Wolverine argued that it is entitled to depose Mr. Ungaro for three reasons: (1) he engaged in the ordinary course of business of claims handling by overseeing the investigation, handling, analysis, and evaluation of Wolverine’s claim; (2) Travelers waived its privilege due its continued failure to comply with the Court’s orders; and (3) the Eighth Circuit’s test in Shelton v. American Motors Corp. does not apply, and even if it did, all three prongs would be satisfied. Wolverine claimed that Travelers intentionally used its in-house counsel as a claims handler in an attempt to cloak its evaluation and handling in privilege.  

The Special Master determined Mr. Ungaro had been overseeing the investigation, handling, analysis and evaluation of Wolverine’s claim in the ordinary course of Travelers’ insurance business, and because Mr. Ungaro was performing a business function and acting as a claims handler, she concluded Wolverine is entitled to depose Mr. Ungaro, regardless of his title.  The Special Master further noted that “[a]ttorneys assisting with a policyholder’s request for coverage are performing a business function and cannot avail themselves of the protection associated with the attorney-client privilege or the work product doctrine.”  

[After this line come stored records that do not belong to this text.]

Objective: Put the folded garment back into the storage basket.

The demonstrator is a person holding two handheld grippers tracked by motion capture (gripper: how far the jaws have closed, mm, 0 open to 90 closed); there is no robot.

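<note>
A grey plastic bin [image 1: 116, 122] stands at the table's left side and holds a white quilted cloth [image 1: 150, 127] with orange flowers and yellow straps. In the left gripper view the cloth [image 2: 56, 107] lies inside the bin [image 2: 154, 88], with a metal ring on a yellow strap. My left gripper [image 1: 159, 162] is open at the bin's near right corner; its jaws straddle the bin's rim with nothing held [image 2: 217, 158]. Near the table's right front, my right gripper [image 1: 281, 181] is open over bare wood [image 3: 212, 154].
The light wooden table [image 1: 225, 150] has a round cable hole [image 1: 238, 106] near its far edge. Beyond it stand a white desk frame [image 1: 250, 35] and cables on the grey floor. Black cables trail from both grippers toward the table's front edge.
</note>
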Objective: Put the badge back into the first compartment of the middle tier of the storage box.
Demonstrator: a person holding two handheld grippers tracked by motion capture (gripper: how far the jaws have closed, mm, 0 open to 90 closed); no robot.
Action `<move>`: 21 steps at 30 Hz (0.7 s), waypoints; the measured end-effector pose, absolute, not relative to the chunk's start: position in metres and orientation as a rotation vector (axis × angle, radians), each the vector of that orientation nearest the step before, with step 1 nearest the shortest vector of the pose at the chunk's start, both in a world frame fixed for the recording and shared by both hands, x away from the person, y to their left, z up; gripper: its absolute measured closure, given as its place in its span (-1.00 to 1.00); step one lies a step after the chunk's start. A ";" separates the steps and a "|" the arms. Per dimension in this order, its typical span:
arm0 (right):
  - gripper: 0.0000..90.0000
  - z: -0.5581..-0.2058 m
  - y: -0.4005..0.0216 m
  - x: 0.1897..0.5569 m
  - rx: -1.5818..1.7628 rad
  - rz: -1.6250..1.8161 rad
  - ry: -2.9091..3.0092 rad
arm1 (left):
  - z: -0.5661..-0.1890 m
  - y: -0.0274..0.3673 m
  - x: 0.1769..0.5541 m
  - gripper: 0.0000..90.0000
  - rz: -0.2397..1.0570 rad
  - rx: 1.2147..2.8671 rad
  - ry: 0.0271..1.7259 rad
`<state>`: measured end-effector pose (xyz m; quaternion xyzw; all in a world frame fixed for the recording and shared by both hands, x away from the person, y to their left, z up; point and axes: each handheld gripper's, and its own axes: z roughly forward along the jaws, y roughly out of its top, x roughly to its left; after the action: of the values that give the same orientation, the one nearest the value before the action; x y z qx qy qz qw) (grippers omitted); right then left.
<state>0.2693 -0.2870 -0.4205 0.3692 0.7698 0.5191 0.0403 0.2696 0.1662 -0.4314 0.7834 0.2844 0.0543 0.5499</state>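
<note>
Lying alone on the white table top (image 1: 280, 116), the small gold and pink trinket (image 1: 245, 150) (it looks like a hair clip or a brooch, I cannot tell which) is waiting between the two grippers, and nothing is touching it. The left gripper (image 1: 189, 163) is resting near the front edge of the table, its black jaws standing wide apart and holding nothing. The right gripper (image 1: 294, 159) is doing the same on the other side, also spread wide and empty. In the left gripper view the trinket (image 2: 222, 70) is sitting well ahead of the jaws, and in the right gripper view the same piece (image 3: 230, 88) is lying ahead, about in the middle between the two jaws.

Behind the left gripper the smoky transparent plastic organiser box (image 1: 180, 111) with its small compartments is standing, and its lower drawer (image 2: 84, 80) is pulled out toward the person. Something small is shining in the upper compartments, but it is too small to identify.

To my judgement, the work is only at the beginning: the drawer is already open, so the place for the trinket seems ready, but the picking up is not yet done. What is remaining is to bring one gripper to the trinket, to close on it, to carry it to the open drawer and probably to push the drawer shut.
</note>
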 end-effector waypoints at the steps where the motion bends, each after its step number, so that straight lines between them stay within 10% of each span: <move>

The Special Master sanctioned Travelers with waiver of privilege for its failure to produce its claim notes, files, and related documents and communications it was compelled to produce per a previous order. Lastly, the Shelton test did not apply because Mr. Ungaro is not an opposing counsel.  

The Special Master granted Wolverine’s motion to compel the deposition testimony of Travelers’ in-house counsel and ordered him to “testify in full, and without assertion of privilege, about the handling of Wolverine’s claims, coverage analysis, Travelers process for and guidelines concerning the handling of claims, how Travelers takes and maintains claim notes, and other relevant topics.” Wolverine World Wide, Inc. v. The American Ins. Co., Case No. 1:19-cv-00010 (Dec. 1, 2023) (Special Master Report to the Court No. 10 (Dec. 8, 2023)).